In [None]:
import numpy as np
import pandas as pd
from matplotlib import pyplot as plt

In [None]:
RANDOM_SEED = 0xdeadbeef

# Lab 03: Linear Regression

For the first few Tasks, we will work with synthetic univariate data.
We generate $100$ features $x_i \in [-1, 1]$ as `x` and two different
regression targets `y1` and `y2`.

In [None]:
data_rng = np.random.default_rng(RANDOM_SEED)
n = 100
x = 2 * data_rng.random(n) - 1  # create n points between -1 and 1

# setup synthetic linear data
true_offset = 0.5
true_slope = 1.25
noise = data_rng.normal(loc=0., scale=0.25, size=(n,))

y1 = true_offset + true_slope * x + noise


# setup synthetic non-linear data
y2  = true_offset + np.sin(np.pi * x) + noise

# Task 1 (2 Points): Pearson Correlation

### Task 1a

Plot `x` against the target variable `y1`.

* use `plt.scatter`


Do you think there is a linear relationship between `x` and the target?

In [None]:
plt.scatter(x, y1)
plt.xlabel("x")
plt.ylabel("y1")
plt.show()

Plot `x` against the target variable `y2`.

Do you think there is a linear relationship between `x` and the target?

In [None]:
plt.scatter(x, y2)
plt.xlabel("x")
plt.ylabel("y2")
plt.show()

### Task 1b

In class you have seen the formula for the Pearson Correlation:
$\rho(a, b) = \frac{\sum_{i = 1}^{m} (a_i - \bar{a})(b_i - \bar{b})}{\sqrt{\sum_{i=1}^{m} (a_i - \bar{a})^2\sum_{i = 1}^{m}(b_i - \bar{b})^2}} $, where $\bar{a} = \frac{1}{m}\sum_{i=1}^{m} a_i$ and $\bar{b} = \frac{1}{m}\sum_{i=1}^{m} b_i$.

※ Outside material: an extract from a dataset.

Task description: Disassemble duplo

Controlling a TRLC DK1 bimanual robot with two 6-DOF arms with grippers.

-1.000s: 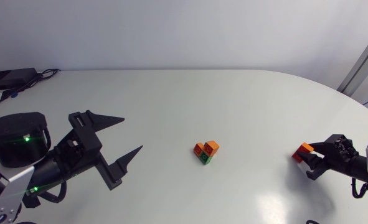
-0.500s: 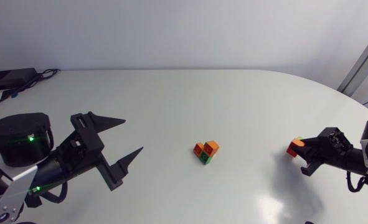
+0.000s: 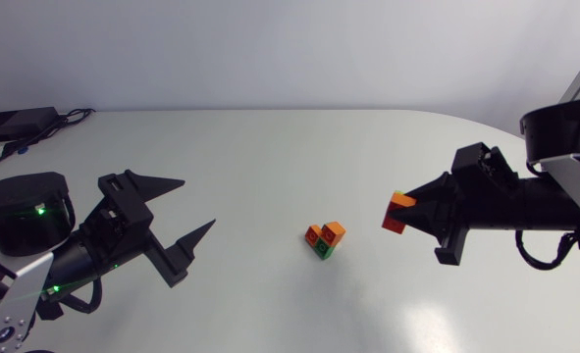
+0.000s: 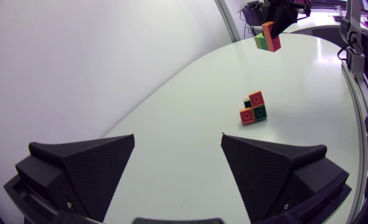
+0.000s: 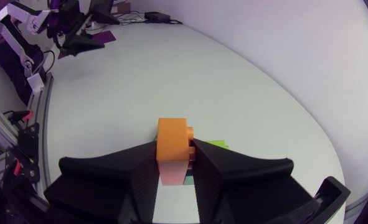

* Compute the Pearson Correlation $\rho$ between `x` and the target `y1`.
* Compute the Pearson Correlation between `x` and `y2`.
* Check that you get the same result as the reference implementation

In [None]:
def my_pearson(x, y):
  mean_x = np.mean(x)
  mean_y = np.mean(y)

  cent_x = x - mean_x
  cent_y = y - mean_y

  numerator = np.sum(cent_x * cent_y)
  denominator = np.sqrt(np.sum(cent_x * cent_x) * np.sum(cent_y * cent_y))

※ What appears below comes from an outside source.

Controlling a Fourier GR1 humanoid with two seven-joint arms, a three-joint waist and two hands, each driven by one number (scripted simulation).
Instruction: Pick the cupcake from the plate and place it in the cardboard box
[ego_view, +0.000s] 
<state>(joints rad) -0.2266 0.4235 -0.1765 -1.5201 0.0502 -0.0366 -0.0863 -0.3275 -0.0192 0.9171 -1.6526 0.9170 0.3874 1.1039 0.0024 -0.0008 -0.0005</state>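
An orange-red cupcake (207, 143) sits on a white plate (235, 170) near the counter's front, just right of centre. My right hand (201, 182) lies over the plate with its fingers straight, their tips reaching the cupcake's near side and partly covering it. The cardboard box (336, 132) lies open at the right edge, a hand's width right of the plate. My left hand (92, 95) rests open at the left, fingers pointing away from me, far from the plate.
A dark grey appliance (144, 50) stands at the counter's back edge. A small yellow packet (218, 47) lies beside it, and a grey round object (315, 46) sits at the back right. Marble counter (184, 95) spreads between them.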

  return numerator / denominator

print(f"rho(x, y1): {my_pearson(x, y1):.4f}")
print(f"rho(x, y2): {my_pearson(x, y2):.4f}")

In [None]:
# Refer to the output of this cell to check whether your implementation of rho
# is correct.

from scipy.stats import pearsonr

print(f"rho(x, y1): {pearsonr(x, y1)[0]:.4f}")
print(f"rho(x, y2): {pearsonr(x, y2)[0]:.4f}")

## 📢 **HAND-IN** 📢: Report in Moodle whether you solved this task.

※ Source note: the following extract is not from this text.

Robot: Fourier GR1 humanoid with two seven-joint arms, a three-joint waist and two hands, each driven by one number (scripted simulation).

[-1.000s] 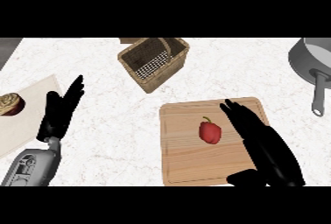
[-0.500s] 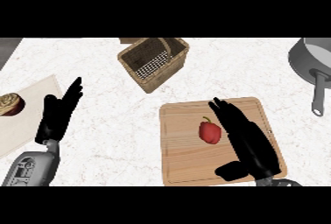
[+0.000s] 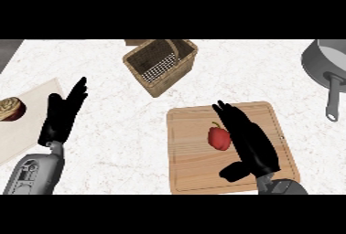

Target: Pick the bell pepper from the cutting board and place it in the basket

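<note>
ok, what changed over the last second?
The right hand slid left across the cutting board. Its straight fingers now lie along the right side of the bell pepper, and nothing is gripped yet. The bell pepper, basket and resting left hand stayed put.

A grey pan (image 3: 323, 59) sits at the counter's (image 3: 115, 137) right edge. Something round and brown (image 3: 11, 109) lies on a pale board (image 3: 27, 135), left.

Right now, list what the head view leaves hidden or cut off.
Head view:
- Pan: cut by the right edge.
- Brown round item: cut by the left edge, unidentifiable.
- Bell pepper: right side partly hidden by right hand; contact unclear.
- Basket: far rim cut at top.
</note>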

# Task 2 (3 Points): Univariate Linear Regression

### Task 2a

You will now implement Linear Regression with a single variable. In class you have seen that the underlying model is: $y = \theta_0 + \theta_1x$.
You also derived the maximum likelihood estimates for $\theta_0$ and $\theta_1$:

* $\hat{\theta}_1 = \frac{\sum_{i=1}^{m} (x_i - \bar{x})(y_i - \bar{y})}{\sum_{i=1}^{m}(x_i - \bar{x})^2}$
* $\hat{\theta}_0 = \bar{y} - \hat{\theta}_1\bar{x}$

In the following cell, implement the `.fit` and `.predict` methods: 
* In the `.predict` method you will have to apply the model to the input `x`
* In the `.fit` method you will have to compute $\hat{\theta}_0$ and $\hat{\theta}_1$.

In [None]:
class UnivariateLinearRegression:

  def __init__(self):
    self.theta_0: float = 0.
    self.theta_1: float = 0.

  def predict(self, x):
    return self.theta_0 + self.theta_1 * x

  def fit(self, x, y):
    mean_x = np.mean(x)
    mean_y = np.mean(y)

    cent_x = x - mean_x
    cent_y = y - mean_y

    theta_1 = np.sum(cent_x * cent_y) / np.sum(cent_x * cent_x)
    theta_0 = mean_y - theta_1 * mean_x

    self.theta_1 = theta_1
    self.theta_0 = theta_0

    return self

### Task 2b

Fit your linear model to `x` and the target `y1` and plot the resulting residuals.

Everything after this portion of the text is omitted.